2. Which is stronger: ALORA or ADVIL CONGESTION RELIEF?

Potency comparisons between ALORA and ADVIL CONGESTION RELIEF depend on the specific clinical indication. These are agents from distinct pharmacological classes and are not directly interchangeable by dose. A physician or clinical pharmacist should guide any therapeutic switching decisions.

3. What is the standard dosing for ALORA vs ADVIL CONGESTION RELIEF?

The standard adult dose of ALORA is: Estradiol (ALORA) transdermal patch: 0.025-0.1 mg/day applied twice weekly.
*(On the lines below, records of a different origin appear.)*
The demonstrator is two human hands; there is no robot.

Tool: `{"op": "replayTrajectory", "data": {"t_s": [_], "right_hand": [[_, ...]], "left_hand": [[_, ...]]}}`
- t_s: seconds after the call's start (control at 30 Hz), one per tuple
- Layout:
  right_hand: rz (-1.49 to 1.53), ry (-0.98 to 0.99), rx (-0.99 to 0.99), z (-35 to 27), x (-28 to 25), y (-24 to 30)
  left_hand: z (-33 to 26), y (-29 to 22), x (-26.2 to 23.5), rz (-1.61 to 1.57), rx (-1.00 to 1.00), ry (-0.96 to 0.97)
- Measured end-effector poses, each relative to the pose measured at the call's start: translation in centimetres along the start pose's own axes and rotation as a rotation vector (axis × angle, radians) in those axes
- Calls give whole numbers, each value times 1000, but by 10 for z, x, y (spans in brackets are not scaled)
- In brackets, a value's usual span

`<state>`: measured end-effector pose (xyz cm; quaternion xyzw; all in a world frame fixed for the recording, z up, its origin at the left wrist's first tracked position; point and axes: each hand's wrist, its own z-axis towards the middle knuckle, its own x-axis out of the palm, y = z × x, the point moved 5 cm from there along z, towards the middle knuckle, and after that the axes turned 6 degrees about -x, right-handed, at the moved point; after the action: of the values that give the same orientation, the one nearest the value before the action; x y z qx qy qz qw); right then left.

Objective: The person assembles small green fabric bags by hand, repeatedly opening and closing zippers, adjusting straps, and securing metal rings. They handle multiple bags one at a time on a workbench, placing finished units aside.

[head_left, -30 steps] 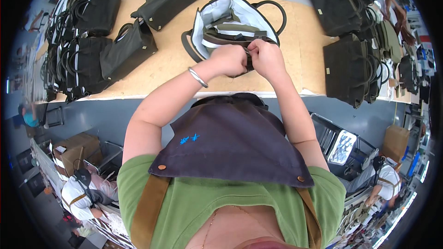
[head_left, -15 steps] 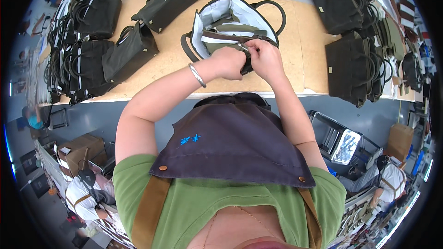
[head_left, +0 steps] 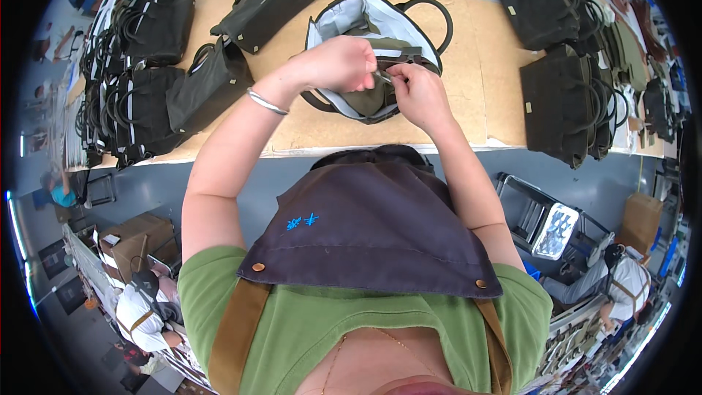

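A dark handbag [head_left: 380, 110] stands open on the table, showing pale lining and olive cloth inside. Over its near left side is my left hand [head_left: 342, 64], slightly blurred, its fingers closed; what they hold is too small to make out. My right hand [head_left: 423, 95] pinches the end of the bag's dark zipper strip with thumb and forefinger, at the right of the opening. A small shiny piece shows between the two hands. The bag's handles lie to either side, the far one [head_left: 444, 18] arching to the right.
More dark handbags stand in rows at the left [head_left: 142, 102] and right [head_left: 559, 102] of the wooden table [head_left: 461, 117]. Two others lie nearer, left of my bag. Behind me are a step stool [head_left: 526, 212], cardboard boxes [head_left: 139, 241] and seated people.
My left hand has moved up and to the left, over the bag's opening. My right hand has stayed almost in place, still pinching.
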<state>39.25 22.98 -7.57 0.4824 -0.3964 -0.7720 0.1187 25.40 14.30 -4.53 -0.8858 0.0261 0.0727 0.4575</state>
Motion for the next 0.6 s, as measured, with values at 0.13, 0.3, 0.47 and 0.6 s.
{"op": "replayTrajectory", "data": {"t_s": [0.13, 0.3, 0.47, 0.6], "right_hand": [[10, 46, 49, -1, 0, 1], [3, 179, 75, 0, 3, 5], [-37, 244, -4, 0, 6, 9], [-140, 244, -128, 2, 11, 22]], "left_hand": [[-11, -1, -17, 1069, 33, -104], [-16, -24, 0, 1123, 438, -461], [13, 8, 2, 925, 237, -152], [-29, 3, -1, 927, 404, -235]]}}
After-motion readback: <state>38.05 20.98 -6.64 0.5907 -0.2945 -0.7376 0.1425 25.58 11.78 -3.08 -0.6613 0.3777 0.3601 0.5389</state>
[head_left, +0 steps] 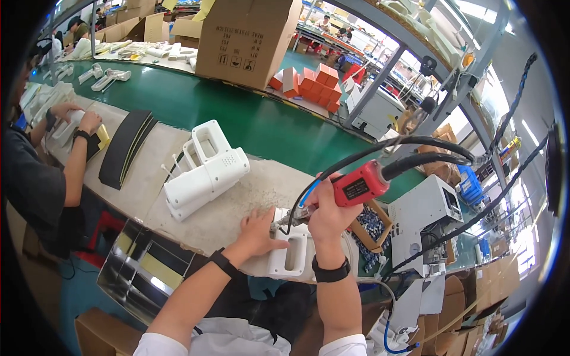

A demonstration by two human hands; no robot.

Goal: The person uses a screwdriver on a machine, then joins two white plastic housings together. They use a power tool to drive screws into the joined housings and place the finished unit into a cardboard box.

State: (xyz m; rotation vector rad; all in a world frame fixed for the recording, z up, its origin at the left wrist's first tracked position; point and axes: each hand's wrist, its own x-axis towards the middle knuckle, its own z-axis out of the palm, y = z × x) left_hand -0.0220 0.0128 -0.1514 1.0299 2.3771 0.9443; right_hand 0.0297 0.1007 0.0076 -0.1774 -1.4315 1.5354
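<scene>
My right hand (328, 221) is closed round a red electric screwdriver (360, 183) with a black cable. Its tip points down at a white plastic housing (298, 261) with a handle opening, lying at the bench's near edge. My left hand (256, 236) grips the left side of this housing, thumb beside the handle opening and fingers toward its far end. The tool's tip and my hands hide part of the housing. Farther left on the bench (237, 202) sits a larger white housing (208, 172) with a handle frame and a round pattern of small holes.
Black foam strips (126, 148) lie left of the white housings, near a co-worker's hands (89, 123). Beyond runs a green conveyor (172, 95) with a large carton (246, 41) and orange boxes (309, 83). On the right stand a tray of small parts (371, 225) and a white machine (424, 213).
</scene>
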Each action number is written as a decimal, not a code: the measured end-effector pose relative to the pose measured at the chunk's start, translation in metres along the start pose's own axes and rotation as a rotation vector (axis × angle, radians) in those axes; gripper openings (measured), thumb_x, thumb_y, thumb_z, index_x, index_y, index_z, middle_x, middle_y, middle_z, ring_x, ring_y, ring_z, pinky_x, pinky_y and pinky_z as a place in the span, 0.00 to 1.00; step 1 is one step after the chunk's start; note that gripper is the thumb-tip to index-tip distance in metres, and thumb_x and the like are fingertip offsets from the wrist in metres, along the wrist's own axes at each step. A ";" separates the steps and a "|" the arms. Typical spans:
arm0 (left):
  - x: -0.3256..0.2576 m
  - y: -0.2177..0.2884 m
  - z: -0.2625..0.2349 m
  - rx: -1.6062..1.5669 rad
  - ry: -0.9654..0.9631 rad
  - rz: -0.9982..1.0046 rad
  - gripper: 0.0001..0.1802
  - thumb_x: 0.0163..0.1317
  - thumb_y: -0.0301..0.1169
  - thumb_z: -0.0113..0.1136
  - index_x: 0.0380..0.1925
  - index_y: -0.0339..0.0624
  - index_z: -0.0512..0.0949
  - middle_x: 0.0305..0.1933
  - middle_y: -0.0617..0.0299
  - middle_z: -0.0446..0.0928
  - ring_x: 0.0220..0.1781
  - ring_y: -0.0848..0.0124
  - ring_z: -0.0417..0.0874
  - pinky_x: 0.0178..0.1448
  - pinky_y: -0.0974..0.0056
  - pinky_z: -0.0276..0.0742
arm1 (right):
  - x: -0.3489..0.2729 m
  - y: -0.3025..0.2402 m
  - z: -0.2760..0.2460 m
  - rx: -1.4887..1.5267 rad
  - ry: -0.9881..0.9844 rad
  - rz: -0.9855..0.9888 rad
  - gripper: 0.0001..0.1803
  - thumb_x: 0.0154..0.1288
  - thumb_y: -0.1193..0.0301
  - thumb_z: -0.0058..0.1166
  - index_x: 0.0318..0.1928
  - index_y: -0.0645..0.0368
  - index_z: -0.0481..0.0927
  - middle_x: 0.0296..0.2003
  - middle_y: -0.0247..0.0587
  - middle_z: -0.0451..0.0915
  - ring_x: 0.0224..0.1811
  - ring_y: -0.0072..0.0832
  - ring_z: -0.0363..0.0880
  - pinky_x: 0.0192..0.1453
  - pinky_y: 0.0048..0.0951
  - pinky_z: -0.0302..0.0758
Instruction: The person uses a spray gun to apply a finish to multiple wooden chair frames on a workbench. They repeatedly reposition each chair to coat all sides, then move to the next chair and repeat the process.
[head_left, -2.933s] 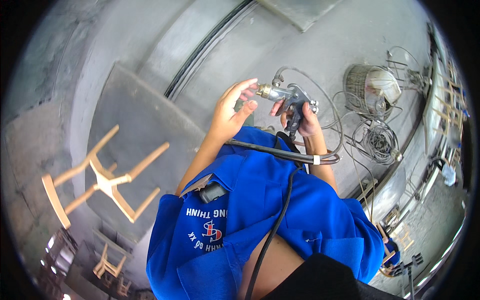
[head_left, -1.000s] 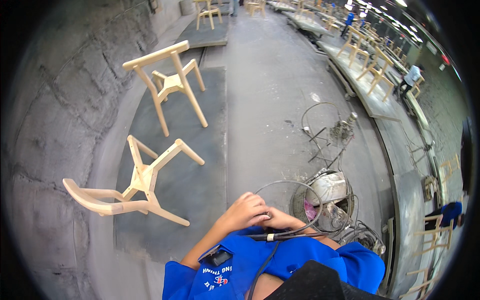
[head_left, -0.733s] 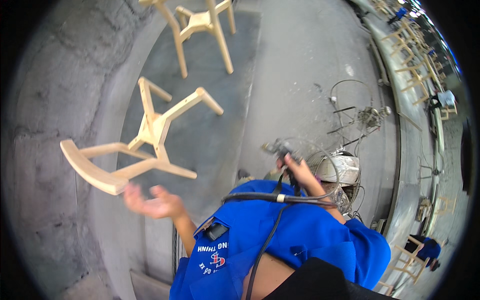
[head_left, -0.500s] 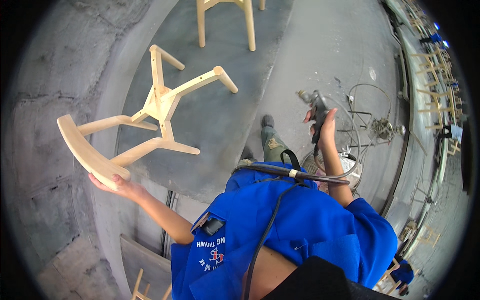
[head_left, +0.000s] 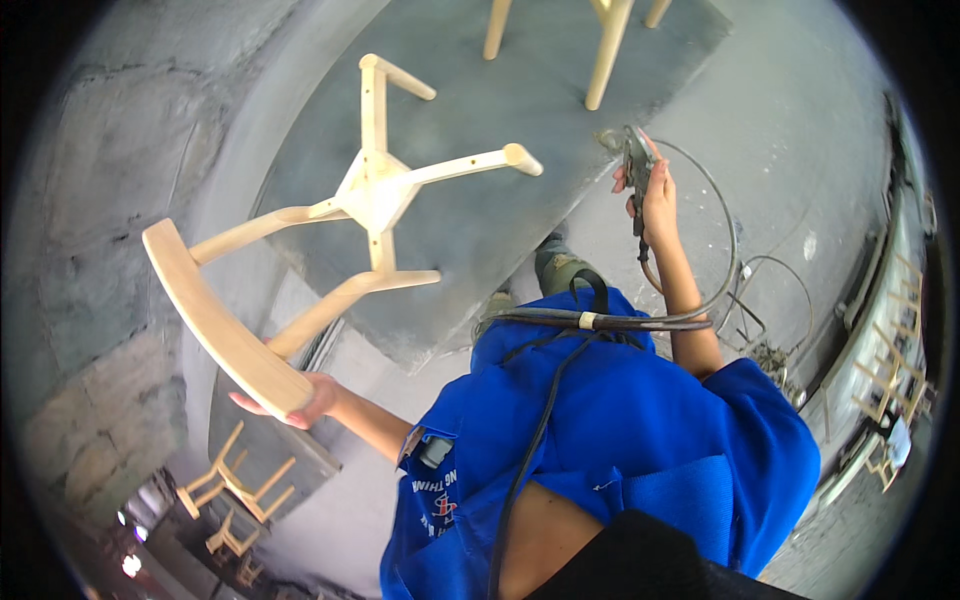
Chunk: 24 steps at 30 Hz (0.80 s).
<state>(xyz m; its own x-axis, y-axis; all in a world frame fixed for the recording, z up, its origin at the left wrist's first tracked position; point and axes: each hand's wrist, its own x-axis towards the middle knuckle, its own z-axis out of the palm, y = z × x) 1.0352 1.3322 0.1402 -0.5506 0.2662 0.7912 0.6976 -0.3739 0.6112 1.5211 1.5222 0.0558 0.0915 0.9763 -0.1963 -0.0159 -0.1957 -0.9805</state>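
A pale wooden chair frame (head_left: 385,195) with no seat panel is in front of me on the left, tilted, its legs spread outward. My left hand (head_left: 318,396) grips the near end of its curved backrest (head_left: 225,325), with the fingers partly hidden beneath the wood. Over on the right, my right hand (head_left: 657,200) is wrapped around a dark spray gun (head_left: 637,165). Its nozzle points left, toward the chair frame but apart from it. A hose (head_left: 733,235) loops from the gun back toward my waist.
Another wooden chair (head_left: 610,50) stands at the far edge of the dark grey board (head_left: 390,330). Several chair frames (head_left: 240,480) are at the lower left, and more (head_left: 890,370) line the right side. Metal equipment with hoses (head_left: 770,358) stands on the floor at right. A grey wall (head_left: 110,200) rises at left.
My view has swung, bringing more chair frames in at lower left. The held chair frame has shifted right in view and turned slightly. Both hands keep their hold.
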 end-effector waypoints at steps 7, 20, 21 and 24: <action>0.025 0.074 -0.001 0.140 0.222 -0.283 0.47 0.62 0.69 0.43 0.70 0.45 0.66 0.69 0.46 0.67 0.65 0.40 0.76 0.61 0.31 0.77 | 0.122 -0.032 0.089 0.264 -0.382 0.075 0.48 0.73 0.28 0.24 0.50 0.63 0.76 0.33 0.39 0.82 0.28 0.22 0.79 0.18 0.20 0.63; 0.062 0.049 -0.011 0.194 0.244 -0.486 0.47 0.60 0.73 0.45 0.65 0.46 0.70 0.64 0.52 0.71 0.67 0.51 0.73 0.64 0.42 0.74 | 0.182 0.098 0.031 0.053 -0.147 0.478 0.41 0.70 0.27 0.34 0.43 0.55 0.77 0.25 0.33 0.78 0.22 0.22 0.77 0.20 0.25 0.62; 0.066 0.048 -0.012 0.200 0.246 -0.515 0.46 0.62 0.72 0.45 0.65 0.46 0.70 0.65 0.52 0.71 0.67 0.51 0.73 0.63 0.42 0.74 | 0.175 0.102 0.014 0.024 -0.131 0.473 0.41 0.70 0.27 0.34 0.43 0.55 0.77 0.25 0.32 0.78 0.22 0.22 0.77 0.20 0.25 0.62; 0.083 0.031 -0.017 0.259 0.238 -0.479 0.41 0.67 0.66 0.46 0.66 0.44 0.70 0.65 0.50 0.71 0.66 0.52 0.74 0.61 0.45 0.74 | 0.150 0.097 -0.018 -0.086 -0.059 0.461 0.41 0.71 0.28 0.34 0.43 0.55 0.77 0.24 0.32 0.77 0.22 0.23 0.76 0.19 0.25 0.62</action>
<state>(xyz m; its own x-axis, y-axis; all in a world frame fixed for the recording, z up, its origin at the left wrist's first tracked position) 1.0034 1.3273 0.2245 -0.8986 0.1342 0.4178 0.4185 -0.0241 0.9079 1.5510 1.6484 -0.0689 0.0375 0.7888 -0.6135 0.0414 -0.6146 -0.7878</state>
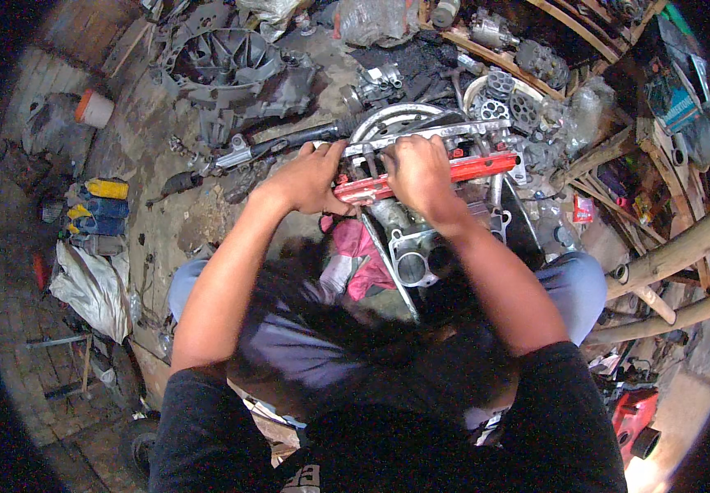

Typical starting dose 0.05 mg/day.. The standard adult dose of ADVIL CONGESTION RELIEF is: 1 tablet (ibuprofen 200 mg / phenylephrine 10 mg) orally every 4 hours while symptoms persist, not to exceed 6 tablets in 24 hours.. Dosing should always be individualized based on indication, renal and hepatic function, age, and other patient factors.

4. Can you take ALORA and ADVIL CONGESTION RELIEF together?

No direct drug-drug interaction has been formally documented between ALORA and ADVIL CONGESTION RELIEF in current clinical databases. However, individual patient risk factors including other medications, organ function, and comorbidities should always be evaluated by a qualified healthcare provider.

5. Are ALORA and ADVIL CONGESTION RELIEF safe during pregnancy?

The maternal-fetal safety profiles differ. ALORA is classified as Category C. ALORA (estradiol vaginal ring) is contraindicated in pregnancy. First trimester: estrogen exposure is associated with a risk of vaginal adenosis and clear cell adenocarcinoma in fe. ADVIL CONGESTION RELIEF is classified as Category C. First trimester: Avoid due to potential increased risk of cardiac defects and gastroschisis from NSAIDs. Second trimester: Use with caution; ibuprofen may cause oligohydramnios and. Always consult a maternal-fetal medicine specialist before taking either drug during pregnancy or lactation.